• EXERCISE REQUIREMENTS
After locating the line that contains "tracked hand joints" in the data below, set down exactly that line and each one after it through the line that contains "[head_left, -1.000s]", and nothing more.

• GIVEN DATA
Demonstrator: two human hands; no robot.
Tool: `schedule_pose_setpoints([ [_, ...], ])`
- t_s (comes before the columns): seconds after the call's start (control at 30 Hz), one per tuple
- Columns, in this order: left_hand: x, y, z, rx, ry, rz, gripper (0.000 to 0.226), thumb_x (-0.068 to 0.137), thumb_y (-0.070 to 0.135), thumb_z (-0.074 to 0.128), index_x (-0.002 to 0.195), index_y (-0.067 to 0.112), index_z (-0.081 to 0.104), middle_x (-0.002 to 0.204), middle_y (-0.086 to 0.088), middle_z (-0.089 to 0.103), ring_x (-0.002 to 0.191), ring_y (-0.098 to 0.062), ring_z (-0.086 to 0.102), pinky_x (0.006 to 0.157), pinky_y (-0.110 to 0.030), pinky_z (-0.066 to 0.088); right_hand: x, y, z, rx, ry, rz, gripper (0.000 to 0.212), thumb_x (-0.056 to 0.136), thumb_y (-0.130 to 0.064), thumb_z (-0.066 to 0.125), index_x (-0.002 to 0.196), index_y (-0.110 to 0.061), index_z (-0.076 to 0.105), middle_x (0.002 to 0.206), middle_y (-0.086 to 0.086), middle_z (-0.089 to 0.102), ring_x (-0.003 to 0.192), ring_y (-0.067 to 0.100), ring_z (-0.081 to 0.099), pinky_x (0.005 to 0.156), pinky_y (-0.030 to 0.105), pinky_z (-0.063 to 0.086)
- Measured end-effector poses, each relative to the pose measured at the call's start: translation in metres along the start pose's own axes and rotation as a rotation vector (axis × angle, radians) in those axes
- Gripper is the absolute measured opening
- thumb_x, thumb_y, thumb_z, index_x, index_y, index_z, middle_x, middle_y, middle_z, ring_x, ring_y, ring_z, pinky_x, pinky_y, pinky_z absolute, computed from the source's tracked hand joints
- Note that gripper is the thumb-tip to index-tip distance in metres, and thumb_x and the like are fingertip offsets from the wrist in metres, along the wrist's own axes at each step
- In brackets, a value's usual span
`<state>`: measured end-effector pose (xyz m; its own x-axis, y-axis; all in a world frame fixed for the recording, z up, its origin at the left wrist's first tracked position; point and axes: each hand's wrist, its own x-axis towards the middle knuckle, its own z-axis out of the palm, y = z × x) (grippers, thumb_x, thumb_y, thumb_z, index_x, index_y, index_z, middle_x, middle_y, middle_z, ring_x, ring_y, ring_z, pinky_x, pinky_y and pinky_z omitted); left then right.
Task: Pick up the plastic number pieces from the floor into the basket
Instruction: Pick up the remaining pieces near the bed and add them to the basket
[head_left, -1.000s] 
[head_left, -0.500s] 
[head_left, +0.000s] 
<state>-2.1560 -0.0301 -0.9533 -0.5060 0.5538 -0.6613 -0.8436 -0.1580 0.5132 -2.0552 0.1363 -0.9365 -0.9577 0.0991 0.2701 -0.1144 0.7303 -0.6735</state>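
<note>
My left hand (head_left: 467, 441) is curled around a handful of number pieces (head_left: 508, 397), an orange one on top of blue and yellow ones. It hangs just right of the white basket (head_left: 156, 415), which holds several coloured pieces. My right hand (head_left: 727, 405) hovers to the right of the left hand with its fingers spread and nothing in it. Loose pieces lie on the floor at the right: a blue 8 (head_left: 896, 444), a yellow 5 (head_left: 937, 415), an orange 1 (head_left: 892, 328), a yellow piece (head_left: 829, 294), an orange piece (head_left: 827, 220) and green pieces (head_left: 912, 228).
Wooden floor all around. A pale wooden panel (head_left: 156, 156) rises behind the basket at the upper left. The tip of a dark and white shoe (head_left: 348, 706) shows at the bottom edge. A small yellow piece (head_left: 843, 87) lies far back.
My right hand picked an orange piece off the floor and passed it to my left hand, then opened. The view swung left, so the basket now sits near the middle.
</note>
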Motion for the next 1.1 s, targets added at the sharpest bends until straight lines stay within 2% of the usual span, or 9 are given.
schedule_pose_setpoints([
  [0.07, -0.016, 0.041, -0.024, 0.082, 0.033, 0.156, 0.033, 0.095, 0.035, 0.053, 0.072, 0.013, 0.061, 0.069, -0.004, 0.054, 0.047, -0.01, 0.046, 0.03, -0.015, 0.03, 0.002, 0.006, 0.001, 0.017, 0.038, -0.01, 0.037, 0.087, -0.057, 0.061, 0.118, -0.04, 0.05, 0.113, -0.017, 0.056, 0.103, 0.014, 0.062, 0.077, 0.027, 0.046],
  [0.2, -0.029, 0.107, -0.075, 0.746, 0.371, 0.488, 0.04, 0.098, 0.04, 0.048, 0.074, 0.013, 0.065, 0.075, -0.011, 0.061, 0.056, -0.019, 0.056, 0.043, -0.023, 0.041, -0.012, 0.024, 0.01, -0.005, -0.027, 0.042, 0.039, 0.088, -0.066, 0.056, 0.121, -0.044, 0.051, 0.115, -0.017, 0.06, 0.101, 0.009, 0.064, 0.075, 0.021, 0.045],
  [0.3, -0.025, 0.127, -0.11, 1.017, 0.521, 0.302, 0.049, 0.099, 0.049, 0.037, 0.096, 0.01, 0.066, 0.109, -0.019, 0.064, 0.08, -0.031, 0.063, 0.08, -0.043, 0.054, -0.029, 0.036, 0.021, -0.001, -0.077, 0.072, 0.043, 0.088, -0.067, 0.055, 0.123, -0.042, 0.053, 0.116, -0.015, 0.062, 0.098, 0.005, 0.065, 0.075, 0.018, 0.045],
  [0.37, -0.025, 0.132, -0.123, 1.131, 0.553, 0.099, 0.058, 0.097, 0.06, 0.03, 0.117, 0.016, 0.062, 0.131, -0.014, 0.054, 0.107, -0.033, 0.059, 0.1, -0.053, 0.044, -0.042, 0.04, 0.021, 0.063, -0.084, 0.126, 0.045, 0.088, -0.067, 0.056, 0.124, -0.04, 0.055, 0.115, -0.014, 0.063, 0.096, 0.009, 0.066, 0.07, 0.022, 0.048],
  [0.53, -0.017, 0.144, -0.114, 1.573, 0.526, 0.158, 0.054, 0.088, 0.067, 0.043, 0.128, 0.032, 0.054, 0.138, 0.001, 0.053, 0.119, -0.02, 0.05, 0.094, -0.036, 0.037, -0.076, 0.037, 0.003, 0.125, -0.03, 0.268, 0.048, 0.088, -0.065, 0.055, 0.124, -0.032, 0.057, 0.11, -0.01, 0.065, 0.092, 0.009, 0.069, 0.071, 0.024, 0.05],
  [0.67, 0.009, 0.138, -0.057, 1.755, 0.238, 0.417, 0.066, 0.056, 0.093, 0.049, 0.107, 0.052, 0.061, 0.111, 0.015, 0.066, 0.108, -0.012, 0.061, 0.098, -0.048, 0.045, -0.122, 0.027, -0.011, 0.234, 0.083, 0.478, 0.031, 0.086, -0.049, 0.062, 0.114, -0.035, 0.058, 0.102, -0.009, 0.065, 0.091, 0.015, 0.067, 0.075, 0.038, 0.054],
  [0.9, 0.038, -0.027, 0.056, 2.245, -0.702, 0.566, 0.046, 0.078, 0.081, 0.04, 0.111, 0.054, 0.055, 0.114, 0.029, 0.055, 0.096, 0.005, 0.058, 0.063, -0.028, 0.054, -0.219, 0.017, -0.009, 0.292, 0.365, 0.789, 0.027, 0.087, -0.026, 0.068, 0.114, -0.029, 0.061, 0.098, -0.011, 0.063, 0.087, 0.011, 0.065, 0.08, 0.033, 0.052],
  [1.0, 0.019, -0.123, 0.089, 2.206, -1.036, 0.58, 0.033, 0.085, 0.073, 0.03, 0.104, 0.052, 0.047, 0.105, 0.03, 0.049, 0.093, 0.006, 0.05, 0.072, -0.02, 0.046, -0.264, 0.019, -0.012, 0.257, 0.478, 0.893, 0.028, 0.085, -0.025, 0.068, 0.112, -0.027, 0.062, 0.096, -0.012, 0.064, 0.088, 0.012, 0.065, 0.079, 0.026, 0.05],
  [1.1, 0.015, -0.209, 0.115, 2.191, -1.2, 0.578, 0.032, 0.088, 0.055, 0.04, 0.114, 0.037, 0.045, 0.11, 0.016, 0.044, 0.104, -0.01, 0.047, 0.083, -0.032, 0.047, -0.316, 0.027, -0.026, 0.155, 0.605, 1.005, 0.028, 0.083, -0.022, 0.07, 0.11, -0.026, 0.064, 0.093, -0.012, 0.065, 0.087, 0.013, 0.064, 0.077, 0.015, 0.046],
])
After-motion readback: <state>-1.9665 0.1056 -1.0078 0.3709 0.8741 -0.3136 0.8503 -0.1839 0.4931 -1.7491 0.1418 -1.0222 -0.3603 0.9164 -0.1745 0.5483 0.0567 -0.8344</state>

• RESPONSE TO THIS TASK
- thumb_x, thumb_y, thumb_z, index_x, index_y, index_z, middle_x, middle_y, middle_z, ring_x, ring_y, ring_z, pinky_x, pinky_y, pinky_z absolute, computed from the source's tracked hand joints
- Note that gripper is the thumb-tip to index-tip distance in metres, and thumb_x and the like are fingertip offsets from the wrist in metres, along the wrist's own axes at each step
- In brackets, a value's usual span
`<state>`: measured end-effector pose (xyz m; its own x-axis, y-axis; all in a world frame fixed for the recording, z up, its origin at the left wrist's first tracked position; point and axes: each hand's wrist, its own x-axis towards the middle knuckle, its own z-axis out of the palm, y = z × x) (grippers, thumb_x, thumb_y, thumb_z, index_x, index_y, index_z, middle_x, middle_y, middle_z, ring_x, ring_y, ring_z, pinky_x, pinky_y and pinky_z omitted); left then right.
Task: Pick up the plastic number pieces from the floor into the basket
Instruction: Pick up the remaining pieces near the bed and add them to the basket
[head_left, -1.000s] 

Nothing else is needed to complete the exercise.